The role of non-canonical SNAREs in synaptic vesicle recycling

Abstract

An increasing number of studies suggest that distinct pools of synaptic vesicles drive specific forms of neurotransmission. Interspersed with these functional studies are analyses of the synaptic vesicle proteome which have consistently detected the presence of so-called "non-canonical" SNAREs that typically function in fusion and trafficking of other subcellular structures within the neuron. The recent identification of certain non-canonical vesicular SNAREs driving spontaneous (e.g., VAMP7 and vti1a) or evoked asynchronous (e.g., VAMP4) release integrates and corroborates existing data from functional and proteomic studies and implies that at least some complement of non-canonical SNAREs resident on synaptic vesicles function in neurotransmission. Here, we discuss the specific roles in neurotransmission of proteins homologous to each member of the classical neuronal SNARE complex consisting of synaptobrevin2, syntaxin-1, and SNAP-25.
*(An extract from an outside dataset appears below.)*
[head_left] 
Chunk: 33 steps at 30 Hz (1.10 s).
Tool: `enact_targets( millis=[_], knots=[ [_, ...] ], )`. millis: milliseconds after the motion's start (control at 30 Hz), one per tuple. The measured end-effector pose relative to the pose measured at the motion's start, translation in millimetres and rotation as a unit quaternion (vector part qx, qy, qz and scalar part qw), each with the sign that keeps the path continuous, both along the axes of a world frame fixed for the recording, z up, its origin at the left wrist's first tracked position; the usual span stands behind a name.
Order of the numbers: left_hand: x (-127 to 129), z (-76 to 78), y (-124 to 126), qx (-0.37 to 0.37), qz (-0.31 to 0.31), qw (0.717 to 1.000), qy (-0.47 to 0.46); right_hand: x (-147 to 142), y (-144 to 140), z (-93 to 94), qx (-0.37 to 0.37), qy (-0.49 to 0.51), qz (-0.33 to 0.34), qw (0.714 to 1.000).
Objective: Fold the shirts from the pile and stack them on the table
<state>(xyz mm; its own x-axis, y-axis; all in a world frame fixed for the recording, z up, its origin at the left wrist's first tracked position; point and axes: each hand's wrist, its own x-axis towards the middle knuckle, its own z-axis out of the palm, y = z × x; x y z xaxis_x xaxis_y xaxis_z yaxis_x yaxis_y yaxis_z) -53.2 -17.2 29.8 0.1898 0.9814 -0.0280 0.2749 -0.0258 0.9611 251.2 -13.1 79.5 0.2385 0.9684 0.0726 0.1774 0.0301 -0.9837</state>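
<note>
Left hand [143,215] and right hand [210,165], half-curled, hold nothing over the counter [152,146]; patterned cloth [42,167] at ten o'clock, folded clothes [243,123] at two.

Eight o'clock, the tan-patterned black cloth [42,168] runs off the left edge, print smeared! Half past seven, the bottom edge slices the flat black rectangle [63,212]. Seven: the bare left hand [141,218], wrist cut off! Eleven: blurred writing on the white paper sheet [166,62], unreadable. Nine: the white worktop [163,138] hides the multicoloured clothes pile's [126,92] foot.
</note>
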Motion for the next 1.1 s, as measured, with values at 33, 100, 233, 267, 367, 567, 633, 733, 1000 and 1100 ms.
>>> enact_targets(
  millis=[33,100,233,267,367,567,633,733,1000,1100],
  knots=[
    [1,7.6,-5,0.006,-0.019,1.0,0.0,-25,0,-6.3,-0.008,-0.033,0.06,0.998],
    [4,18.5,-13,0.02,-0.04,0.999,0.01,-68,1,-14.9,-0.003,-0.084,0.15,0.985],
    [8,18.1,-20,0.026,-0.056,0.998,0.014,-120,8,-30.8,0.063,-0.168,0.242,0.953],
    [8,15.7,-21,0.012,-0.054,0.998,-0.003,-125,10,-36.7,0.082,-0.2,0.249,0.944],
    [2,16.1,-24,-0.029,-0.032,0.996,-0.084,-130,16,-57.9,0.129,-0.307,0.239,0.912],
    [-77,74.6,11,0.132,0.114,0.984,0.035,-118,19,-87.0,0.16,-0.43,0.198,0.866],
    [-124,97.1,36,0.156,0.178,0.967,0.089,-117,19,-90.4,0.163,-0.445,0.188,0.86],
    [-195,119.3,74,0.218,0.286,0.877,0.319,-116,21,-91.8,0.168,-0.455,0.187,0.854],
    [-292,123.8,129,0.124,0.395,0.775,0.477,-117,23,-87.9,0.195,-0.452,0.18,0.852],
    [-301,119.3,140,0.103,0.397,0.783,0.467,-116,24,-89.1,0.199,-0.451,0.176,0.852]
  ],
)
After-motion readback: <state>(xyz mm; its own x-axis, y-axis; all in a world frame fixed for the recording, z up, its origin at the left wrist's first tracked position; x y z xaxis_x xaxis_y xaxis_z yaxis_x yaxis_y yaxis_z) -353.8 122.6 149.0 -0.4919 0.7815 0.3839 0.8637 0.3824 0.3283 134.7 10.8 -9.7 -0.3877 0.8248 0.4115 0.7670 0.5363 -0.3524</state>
Figure 1. This cartoon depicts an emerging model on the distributions of vesicular SNAREs syb2, vti1a and VAMP7 among synaptic vesicle pools. At central synapses, syb2 is the predominant vesicular SNARE that ensures rapid execution of synaptic vesicle fusion. However, loss-of-function studies of syb2 suggest that a parallel pathway involving non-canonical SNAREs may mediate fusion and recycling of a subset of vesicles. Recent studies revealed that both vti1a and VAMP7 could fulfill this role and specifically traffic at rest. Vti1a possesses a more prominent intracellular pool and more robust trafficking in the absence of activity compared with VAMP7. On the other hand, vesicles containing vti1a or VAMP7 show relatively reluctant responses to action potential evoked stimulation compared with swift mobilization of syb2-containing vesicles during evoked neurotransmission. Given their relative reluctance for mobilization VAMP7 containing vesicles could constitute at least a fraction of the vesicles within the resting pool. The co-existence of molecularly distinct synaptic vesicle populations with different fusion properties may allow certain regulatory pathways to impact a particular type of neurotransmission selectively, thereby triggering a specific cellular response. In this way, the nature of presynaptic activity can determine the impact of downstream postsynaptic signaling events.
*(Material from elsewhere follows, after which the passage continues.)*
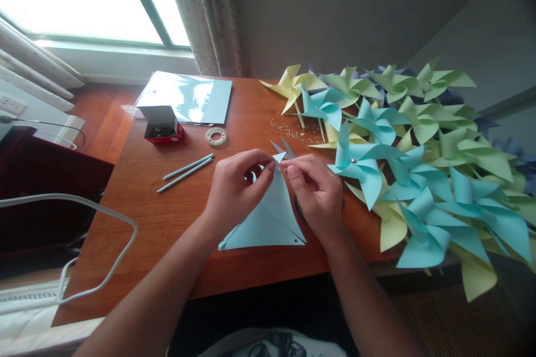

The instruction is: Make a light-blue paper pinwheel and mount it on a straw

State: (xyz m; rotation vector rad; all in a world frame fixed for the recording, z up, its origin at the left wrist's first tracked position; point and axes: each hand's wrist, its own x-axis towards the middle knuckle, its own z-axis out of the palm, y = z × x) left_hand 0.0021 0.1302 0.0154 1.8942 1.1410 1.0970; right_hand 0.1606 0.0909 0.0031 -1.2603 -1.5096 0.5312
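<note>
A sheet of light blue paper [268, 217] with slits cut in from its corners and a small hole near one corner is on the table in front of me. At its far corner, my left hand [240, 181] is closed in a pinch on the paper. Fingertips of my right hand [316, 189] are pressed together right beside that corner; what they hold, if anything, is too small to make out. Just beyond the hands, scissors [287, 148] lie with their blades apart, their handles mostly hidden by my right hand.
Blue, green and yellow paper pinwheels [419, 173] crowd the right side. Tiny beads [295, 131] are scattered behind the scissors. Leftward are two blue paper sticks [186, 173], a tape roll [215, 136], an open red box [165, 133] and a paper pack [218, 100]. A white cable [134, 228] loops over the left edge.
</note>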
Figure 2. Recent work supports a model where the vesicle-associated SNARE VAMP4 functionally diverges from the key vesicular SNARE syb2 and predominantly maintains asynchronous release. Experiments using a combination of electrophysiology and optical imaging indicate that a small but significant population of vesicles appears to be enriched in VAMP4, follows a distinct route of stimulation-dependent trafficking facilitated by VAMP4's N-terminal di-leucine motif and selectively supports asynchronous release. According to this model, sustained activity can generate a synaptic vesicle population enriched in VAMP4. A VAMP4-dependent SNARE complex formed after recruitment of these vesicles provides a substrate upon which a Ca²⁺ sensor acts to drive asynchronous release.